2.4 Helping, protecting or exposing: the cobot as a resource or a constraint for health care work?

The introduction of collaborative robots thus raises questions as to the promises of healthy work due to paradoxical consequences that have been observed at least since the industrial revolution, with the development of mechanisation and then automation. Technological developments can thus be seen as providing real help for workers, for example, by relieving them of tedious, repetitive tasks. However, they may also result in them being exposed to new situations that are potentially harmful to their health and safety (Kadir and Broberg 2021; Schoose et al. 2022 and Schoose 2022 for cobot).

However, cobots are presented as a relatively easy solution to be incorporated in workstations and used in preventing Musculoskeletal Disorders, in promising to assist workers in certain tasks involving high biomechanical loads. However, biomechanical overstress is only one of the risk factors for the appearance of these health problems and occupational wear and tear. While the reduction of certain biomechanical stresses (e.g. intensity of contraction and joint amplitude) is accompanied by an increase in other biomechanical stresses (gesture frequency, asymmetry, force to be applied), a greater subordination of the worker to the robot's actions and a limitation of its "power to act" (e.g. Rabardel 1995), there is a risk, on the contrary, of creating the conditions for a deterioration in the worker's health (see, for example, Buchmann and Landry 2010; Moulieres-Seban 2017; Schoose et al. 2022 and Schoose 2022). An impoverishment of the part of the work allocated to workers, or a subordination, or even a subjection of their work to that carried out by the cobot, could thus represent more an additional risk factor for their physical and psychological health and not a means of protecting their health.
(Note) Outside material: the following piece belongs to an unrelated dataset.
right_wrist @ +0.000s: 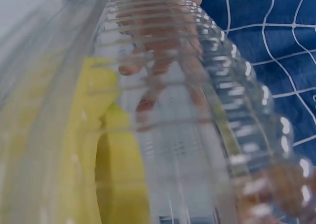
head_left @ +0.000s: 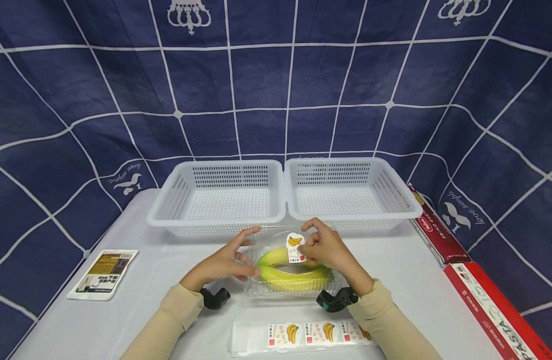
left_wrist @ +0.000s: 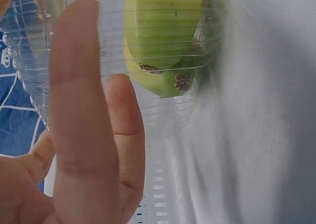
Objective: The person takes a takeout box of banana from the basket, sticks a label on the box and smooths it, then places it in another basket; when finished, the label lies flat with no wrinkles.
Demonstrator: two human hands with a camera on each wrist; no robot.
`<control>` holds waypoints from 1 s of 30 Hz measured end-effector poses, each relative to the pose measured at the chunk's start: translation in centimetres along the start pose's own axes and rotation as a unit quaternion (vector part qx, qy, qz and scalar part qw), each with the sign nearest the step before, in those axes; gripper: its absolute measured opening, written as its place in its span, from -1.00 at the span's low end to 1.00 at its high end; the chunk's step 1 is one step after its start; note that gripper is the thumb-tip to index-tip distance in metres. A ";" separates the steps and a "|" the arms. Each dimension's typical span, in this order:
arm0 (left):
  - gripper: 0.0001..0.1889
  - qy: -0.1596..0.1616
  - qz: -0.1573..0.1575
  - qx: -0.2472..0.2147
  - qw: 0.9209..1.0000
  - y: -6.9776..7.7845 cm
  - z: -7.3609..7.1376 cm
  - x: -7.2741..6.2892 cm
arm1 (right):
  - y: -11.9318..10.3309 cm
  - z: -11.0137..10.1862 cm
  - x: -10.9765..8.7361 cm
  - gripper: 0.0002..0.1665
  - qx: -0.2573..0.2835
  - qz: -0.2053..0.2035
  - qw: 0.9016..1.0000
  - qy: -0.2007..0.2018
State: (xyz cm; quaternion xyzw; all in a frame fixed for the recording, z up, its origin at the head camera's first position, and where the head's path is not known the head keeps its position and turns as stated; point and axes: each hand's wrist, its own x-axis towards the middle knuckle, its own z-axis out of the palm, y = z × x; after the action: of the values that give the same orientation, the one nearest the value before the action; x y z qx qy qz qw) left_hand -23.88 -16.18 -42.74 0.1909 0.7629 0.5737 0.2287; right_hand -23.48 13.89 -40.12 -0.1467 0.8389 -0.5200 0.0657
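Yellow-green bananas (head_left: 276, 278) lie in a clear ribbed plastic clamshell box (head_left: 294, 294) on the table. A white banana sticker (head_left: 296, 241) sits on its lid. My right hand (head_left: 331, 249) reaches over the box from the right, a fingertip touching the sticker's right edge and the forefinger bent toward the back rim. My left hand (head_left: 223, 261) spans the box's left end, thumb by the front corner, forefinger near the back one. In the left wrist view, its straight fingers (left_wrist: 81, 100) stand beside the ribbed wall. The right wrist view is blurred, looking through the plastic past the bananas (right_wrist: 121, 169).
Two white perforated baskets (head_left: 221, 222) (head_left: 348, 217) stand side by side behind the box. A strip of banana stickers (head_left: 303, 336) lies in front. At the left is a flat packet (head_left: 103, 275); red pasta boxes (head_left: 442, 232) (head_left: 496, 310) line the right edge.
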 end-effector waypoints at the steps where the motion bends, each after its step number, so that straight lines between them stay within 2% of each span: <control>1: 0.18 0.000 0.001 0.001 1.000 0.0 0.0 0.0 | 0.0 0.0 0.0 -0.48 -0.002 0.001 1.000 0.001; 19: 0.19 0.004 -0.002 -0.005 1.000 0.0 0.1 0.0 | -0.3 0.6 -0.1 -0.52 -0.064 0.014 0.997 0.038; 26: 0.19 0.002 0.000 -0.004 1.000 -0.1 0.0 0.0 | -0.3 0.6 -0.1 -0.60 -0.076 0.004 0.996 0.043; 30: 0.18 0.001 0.001 -0.005 1.000 0.1 0.0 -0.1 | -0.2 0.6 -0.2 -0.72 -0.086 -0.011 0.995 0.042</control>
State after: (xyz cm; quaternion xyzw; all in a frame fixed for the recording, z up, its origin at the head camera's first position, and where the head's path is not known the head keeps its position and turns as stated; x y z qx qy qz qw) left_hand -23.81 -16.15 -42.68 0.1903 0.7599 0.5780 0.2286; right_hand -23.13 13.35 -40.24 -0.1390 0.8809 -0.4523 0.0117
The idea that the cobot can be implemented easily, or almost "naturally", through a technological feat, overlooks the fact that it is still necessary for robot manufacturers to implement various intrinsic protection measures (built-in safety functions, torque sensors, etc.) and comply with normative safety requirements (ISO 10218–1, 2011). For example, gripping tools (pliers, screwdrivers, etc.), the parts handled, the frequency and the work environment can generate serious risks of collision, jamming, pinching or cutting. Other areas of concern have been highlighted in studies of prevention in collaborative robotics (Haeflinger 2017).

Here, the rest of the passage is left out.